La insostenible sostenibilidad

A poco se haya reflexionado sobre el lenguaje, se cae en la cuenta de que, cuando el uso de un término se hace extremadamente frecuente, resulta inevitable que comporte una dosis intolerable de equivocidad. Sin embargo, como las palabras no sirven solo para ayudarnos a pensar, sino que poseen otras muchas y maravillosas propiedades, se podría decir que lo que un término pierda en el nivel semántico (es decir, que ya no se sepa bien qué significa), lo acabará ganando en el nivel pragmático (es decir, que nos permita saber mejor quién es el que lo está usando y porqué lo hace).

Los que hayan resistido este pedante primer párrafo, se asombrarán ahora de que todo ello sirva para hablar de ZP, un personaje público al que no se le cae de la boca el término sostenibilidad. Ante la insoportable facundia zetapera, me parece que apenas solo caben dos actitudes básicas: el arrobo de los que profesan una imperecedera identificación con el verbo presidencial, y el estupor de los que se preguntan hasta dónde podrá llegar semejante fenómeno. Pero, en fin, pelillos a la mar: vamos a preguntarnos qué demonio podría querer decir ZP con lo de, por ejemplo, turismo sostenible o economía sostenible, aunque se advierta por adelantado que no quiere decir nada, que se limita a congregar a sus fieles como cuando el pastor silba, o el ama de casa rural convocaba a sus gallinas a la pitanza con cualquier especie de mantra.

No es que sostenibilidad sea un término que no diga nada, es que no puede decir nada. Yo ya sé que esto de que un término no pueda decir lo que se supone que dice, molesta a los infinitos seguidores de Humpty Dumpty, a los que anhelan vivir en algo como el Ingsoc orwelliano e, incluso, a muchísimas gentes cándidas y de buenísima voluntad que piensan que el reino de las palabras no puede tener ni reglas ni secretos, que no necesitamos ingenieros, porque nos sobra con los poetas.

Si sostenible pudiese decir algo referido al futuro eso querría decir que somos capaces de saber ahora lo que sucederá en cualquier luego posible, cosa que solo los muy tontos se atreverían a dar por cierto. Si, por tanto, no resulta posible saber con certeza lo que será y lo que no será, no podremos saber lo que resultará sostenible y lo que no. Como decía William Blake, el poeta inglés, solo podemos saber lo que resulta suficiente cuando aprendemos por propia experiencia lo que es demasiado. No hay duda de que hemos aprendido que hay que ser prudentes con el medio ambiente, pero eso no quiere decir que tengamos ninguna especie de método para averiguar lo que resultará sostenible y lo que no lo será, como no tenemos ningún sistema para predecir con absoluta certeza si un negocio será un éxito o un fracaso, lo que es una verdadera lástima porque, si lo tuviésemos, podríamos ser todos millonarios, lo que no estaría nada mal, si no fuese casi una contradicción en los términos.
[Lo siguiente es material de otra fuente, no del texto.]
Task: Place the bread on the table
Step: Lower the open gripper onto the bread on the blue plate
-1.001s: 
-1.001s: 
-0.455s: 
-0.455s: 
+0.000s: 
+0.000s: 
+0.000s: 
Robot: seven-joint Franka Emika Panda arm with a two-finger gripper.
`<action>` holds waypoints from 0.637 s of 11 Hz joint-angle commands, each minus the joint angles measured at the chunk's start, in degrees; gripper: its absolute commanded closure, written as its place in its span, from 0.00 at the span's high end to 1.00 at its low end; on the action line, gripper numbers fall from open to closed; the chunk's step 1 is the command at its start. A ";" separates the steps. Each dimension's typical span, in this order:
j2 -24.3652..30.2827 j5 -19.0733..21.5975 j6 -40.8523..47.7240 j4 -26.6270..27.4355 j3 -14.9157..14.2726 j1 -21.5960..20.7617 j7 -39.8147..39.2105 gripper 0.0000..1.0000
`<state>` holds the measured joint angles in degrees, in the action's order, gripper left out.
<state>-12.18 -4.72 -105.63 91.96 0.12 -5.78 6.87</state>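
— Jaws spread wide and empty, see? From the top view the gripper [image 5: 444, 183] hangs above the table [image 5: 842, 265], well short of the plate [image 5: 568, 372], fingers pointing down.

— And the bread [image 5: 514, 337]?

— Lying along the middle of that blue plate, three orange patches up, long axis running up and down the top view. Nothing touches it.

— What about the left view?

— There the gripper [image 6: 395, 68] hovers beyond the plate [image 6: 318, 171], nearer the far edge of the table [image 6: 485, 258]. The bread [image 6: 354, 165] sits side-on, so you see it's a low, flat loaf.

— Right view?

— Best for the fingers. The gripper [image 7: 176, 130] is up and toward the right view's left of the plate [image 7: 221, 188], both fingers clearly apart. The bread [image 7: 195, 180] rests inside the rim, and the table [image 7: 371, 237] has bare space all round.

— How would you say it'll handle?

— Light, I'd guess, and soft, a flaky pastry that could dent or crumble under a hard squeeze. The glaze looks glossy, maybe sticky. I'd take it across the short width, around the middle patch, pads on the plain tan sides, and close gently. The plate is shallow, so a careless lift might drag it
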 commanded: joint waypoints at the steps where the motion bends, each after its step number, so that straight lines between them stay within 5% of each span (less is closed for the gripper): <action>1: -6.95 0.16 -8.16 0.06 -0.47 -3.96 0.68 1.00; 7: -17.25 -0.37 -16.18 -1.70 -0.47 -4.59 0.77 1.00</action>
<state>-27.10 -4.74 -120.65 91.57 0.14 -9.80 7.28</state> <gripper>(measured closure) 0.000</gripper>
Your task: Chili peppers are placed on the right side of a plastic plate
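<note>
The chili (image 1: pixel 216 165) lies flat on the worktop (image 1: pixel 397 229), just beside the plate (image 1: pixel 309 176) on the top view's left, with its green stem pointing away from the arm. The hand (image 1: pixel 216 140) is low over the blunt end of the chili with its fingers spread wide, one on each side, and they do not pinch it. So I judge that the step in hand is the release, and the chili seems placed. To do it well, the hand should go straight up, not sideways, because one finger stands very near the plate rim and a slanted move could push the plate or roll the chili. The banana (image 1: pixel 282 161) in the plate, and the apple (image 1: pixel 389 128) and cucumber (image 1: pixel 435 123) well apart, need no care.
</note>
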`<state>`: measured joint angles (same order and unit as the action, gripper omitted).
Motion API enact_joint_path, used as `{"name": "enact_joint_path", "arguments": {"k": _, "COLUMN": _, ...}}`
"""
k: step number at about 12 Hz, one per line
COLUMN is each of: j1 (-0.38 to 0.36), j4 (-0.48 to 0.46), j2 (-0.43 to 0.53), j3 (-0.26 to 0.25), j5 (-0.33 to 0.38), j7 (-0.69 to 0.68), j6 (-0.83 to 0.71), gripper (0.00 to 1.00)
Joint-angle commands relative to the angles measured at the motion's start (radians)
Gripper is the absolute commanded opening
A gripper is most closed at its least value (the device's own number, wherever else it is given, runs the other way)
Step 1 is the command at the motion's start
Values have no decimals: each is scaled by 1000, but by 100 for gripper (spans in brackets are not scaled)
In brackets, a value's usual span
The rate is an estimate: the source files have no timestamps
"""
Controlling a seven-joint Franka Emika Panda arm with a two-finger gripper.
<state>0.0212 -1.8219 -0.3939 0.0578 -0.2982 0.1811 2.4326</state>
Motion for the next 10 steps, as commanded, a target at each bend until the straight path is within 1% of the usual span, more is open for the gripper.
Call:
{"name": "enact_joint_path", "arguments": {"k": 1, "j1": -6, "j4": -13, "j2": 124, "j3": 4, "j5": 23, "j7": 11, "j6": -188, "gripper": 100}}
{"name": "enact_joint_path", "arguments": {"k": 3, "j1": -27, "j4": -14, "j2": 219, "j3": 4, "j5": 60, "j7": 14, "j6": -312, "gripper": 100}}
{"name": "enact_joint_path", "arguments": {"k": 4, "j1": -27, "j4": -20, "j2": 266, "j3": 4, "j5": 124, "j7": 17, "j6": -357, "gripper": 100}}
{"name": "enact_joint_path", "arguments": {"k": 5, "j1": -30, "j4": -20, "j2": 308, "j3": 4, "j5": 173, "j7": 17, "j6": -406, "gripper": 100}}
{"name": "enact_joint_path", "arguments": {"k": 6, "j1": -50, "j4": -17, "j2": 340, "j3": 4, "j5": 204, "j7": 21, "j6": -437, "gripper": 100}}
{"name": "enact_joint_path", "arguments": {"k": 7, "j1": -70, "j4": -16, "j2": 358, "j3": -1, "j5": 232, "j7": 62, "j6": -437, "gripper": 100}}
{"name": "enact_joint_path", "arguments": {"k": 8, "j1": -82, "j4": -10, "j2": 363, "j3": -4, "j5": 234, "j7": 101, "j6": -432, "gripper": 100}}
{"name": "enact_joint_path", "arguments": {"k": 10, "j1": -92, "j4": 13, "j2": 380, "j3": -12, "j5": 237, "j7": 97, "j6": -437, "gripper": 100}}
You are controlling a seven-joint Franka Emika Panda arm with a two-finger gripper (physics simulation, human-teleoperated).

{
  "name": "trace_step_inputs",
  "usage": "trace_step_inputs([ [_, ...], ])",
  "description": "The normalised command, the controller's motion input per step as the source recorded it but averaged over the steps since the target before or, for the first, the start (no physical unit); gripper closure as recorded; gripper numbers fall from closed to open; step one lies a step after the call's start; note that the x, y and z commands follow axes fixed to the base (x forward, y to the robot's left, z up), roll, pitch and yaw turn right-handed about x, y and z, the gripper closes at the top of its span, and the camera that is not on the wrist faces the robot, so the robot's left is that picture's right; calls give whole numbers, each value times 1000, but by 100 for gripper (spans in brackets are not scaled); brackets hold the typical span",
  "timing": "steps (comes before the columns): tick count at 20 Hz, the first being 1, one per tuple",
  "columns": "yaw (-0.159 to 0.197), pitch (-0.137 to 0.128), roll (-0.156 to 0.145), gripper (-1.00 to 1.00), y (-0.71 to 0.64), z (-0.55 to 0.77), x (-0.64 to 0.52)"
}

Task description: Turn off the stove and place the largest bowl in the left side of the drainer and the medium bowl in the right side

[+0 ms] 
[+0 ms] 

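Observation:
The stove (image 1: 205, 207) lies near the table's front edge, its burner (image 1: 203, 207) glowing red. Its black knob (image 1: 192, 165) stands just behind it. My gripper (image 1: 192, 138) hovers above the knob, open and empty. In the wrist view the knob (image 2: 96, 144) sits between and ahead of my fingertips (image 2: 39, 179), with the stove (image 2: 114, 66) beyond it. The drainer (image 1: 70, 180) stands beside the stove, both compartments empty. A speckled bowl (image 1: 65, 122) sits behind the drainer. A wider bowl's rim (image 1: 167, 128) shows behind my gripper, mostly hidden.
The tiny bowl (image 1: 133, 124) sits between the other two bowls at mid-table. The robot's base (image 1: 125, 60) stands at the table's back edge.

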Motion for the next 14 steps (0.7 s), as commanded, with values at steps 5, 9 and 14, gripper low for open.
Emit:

El caso es que la palabra sostenibilidad, que es lógicamente insostenible, que realmente no quiere decir nada, ha tenido el éxito que siempre tienen todas las palabras que producen miedo, esas palabras que usan los políticos que temen a la libertad para amedrentar a las graciosas y juguetonas gacelas con la amenaza de una jauría de leones, de los que, aunque casi nadie los haya visto nunca, solo ellos podrán defendernos. No nos extrañemos, por lo tanto, cuando el mismo gobierno que quiere poner inspectores de igualdad, pretenda crear los inspectores de sostenibilidad: entonces sí nos enteraremos de lo que es la insostenibilidad, pero a lo mejor es algo tarde.